Hi Davidsitges, Your mention of a good friend, goes to show the importance of having people around you can trust. It is only with trust that the 'physically active and unlikely to agree' can hopefully be persuaded to accept and go along with decisions made for them. Then there is the constant anxiety for us hoping that all is going well while we are not around.
 

sarahsea

Registered User
Dec 19, 2017
66
I am exactly the same - PWD 4 years - no family as we live in Spain and relatives are in UK. Friends here are very kind and helpful but they could not be full time carers. One good friend came to our flat and looked after (i.e. fed) my OH when I cracked a rib but that was 2/3 days in bed and not a disaster. Now I need respite and support but only have domestic assistance. This forum is brilliant at easing problems by sharing!
I look forward to suggestions of how you get a "physically active and unlikely to agree" PWD into day care - I cannot think of a way.
At the moment I can't see my husband agreeing to go into respite care if I was ill (and certainly not simply to give me a break.) Part of the problem is that he doesn't accept / remember / understand his diagnosis, so why would he need to stay somewhere else for a few days? But things change as the dementia progresses. When he was diagnosed, if someone had told me that he'd be attending a day centre 3 days a week just 18 months down the line, I wouldn't have believed them. He only goes because he thinks he's a volunteer and they need his help. Unfortunately the centre is 20 miles away so I pay volunteer drivers to take him, then pick him up in the afternoon. He can't remember anything about what happens at the day centre - he says he mainly stops fights and carries heavy things up and down stairs, but he's happy when I pick him up and the staff always thank him for his help. (There aren't any fights and the building is single storey.) He used to teach and enjoys helping people, so that's how I got him to go. On the mornings that he's not keen to go - mainly because he doesn't remember going there before - then I remind him that he's promised to help, they can't manage without him and they've even sent a driver for him. So far, it's working, but of course everyone's different and my husband always enjoyed company and likes to be in a group.
 

sarahsea

Registered User
Dec 19, 2017
66
I can't help feeling that although a contingency care plan filed with SS is a good idea if an emergency occurs the response will be little different to them being notified out of the blue, they will just trigger their emergency response.

SS may have logged some details of the PWD, as these are volatile I would have printed information prepared.
You could start with a completed >>>this is me<<< , I would add a schedule of current medication and where it is kept noting that it may be locked away. Details of GP should also be available.

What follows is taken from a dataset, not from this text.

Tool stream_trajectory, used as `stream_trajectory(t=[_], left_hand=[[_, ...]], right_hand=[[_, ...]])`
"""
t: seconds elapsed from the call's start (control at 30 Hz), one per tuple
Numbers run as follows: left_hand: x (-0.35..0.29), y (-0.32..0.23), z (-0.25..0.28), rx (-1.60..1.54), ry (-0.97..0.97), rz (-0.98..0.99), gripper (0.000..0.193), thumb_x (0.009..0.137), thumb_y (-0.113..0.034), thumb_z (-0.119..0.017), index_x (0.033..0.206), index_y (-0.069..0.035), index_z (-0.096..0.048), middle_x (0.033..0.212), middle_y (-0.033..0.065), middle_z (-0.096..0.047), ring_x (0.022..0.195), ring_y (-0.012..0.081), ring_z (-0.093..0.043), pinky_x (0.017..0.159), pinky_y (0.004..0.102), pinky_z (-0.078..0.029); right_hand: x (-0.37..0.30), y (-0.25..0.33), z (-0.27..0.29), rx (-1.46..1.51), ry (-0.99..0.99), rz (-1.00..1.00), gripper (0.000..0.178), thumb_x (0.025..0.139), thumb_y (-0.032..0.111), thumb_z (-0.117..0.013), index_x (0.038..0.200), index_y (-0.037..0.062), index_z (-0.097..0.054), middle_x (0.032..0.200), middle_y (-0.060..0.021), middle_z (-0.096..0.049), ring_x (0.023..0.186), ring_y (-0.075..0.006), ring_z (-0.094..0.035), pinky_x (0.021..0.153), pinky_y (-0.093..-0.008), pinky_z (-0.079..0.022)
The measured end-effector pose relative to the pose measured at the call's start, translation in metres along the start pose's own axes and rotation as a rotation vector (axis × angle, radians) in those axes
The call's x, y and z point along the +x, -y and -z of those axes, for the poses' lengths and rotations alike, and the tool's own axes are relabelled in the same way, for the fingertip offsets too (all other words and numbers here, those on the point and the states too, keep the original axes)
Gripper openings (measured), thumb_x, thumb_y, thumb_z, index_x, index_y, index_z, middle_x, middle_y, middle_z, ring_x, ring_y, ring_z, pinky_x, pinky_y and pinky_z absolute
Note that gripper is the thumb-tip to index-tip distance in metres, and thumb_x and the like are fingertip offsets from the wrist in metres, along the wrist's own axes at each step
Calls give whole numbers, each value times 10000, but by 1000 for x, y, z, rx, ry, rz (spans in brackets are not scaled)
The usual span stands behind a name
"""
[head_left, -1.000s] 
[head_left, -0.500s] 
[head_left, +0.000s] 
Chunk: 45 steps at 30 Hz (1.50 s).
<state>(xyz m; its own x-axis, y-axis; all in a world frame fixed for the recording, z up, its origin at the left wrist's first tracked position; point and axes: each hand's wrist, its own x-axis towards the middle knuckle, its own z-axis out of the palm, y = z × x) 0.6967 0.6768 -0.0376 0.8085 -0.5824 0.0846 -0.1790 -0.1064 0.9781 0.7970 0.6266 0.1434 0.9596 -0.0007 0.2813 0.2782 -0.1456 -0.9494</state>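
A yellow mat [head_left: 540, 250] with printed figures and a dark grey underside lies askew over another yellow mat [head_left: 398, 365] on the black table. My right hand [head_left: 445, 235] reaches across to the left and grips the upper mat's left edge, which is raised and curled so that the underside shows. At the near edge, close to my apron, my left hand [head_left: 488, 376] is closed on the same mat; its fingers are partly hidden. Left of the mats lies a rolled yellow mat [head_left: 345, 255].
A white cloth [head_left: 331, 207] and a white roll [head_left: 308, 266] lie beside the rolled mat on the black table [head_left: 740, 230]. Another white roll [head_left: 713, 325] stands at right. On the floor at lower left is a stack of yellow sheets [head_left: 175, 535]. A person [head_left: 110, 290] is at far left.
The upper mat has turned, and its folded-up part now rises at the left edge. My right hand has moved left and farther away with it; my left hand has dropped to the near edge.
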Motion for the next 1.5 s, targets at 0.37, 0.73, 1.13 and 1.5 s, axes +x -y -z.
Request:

You could use the Lion's Club 'message in a bottle' scheme.
You put a sticker on the inside of your front door to show you are a member.
Emergency services (and hopefully SS) will then know to look in your fridge where they will find an identifiable bottle

which contains
>>>this<<< (sorry if it's confusing it's designed to be folded) plus any other relevant info.

Several GP's and pharmacies have supplies of the bottle and form, failing that search lions international message in a bottle <your postcode>
That's a great idea. Thank you for posting.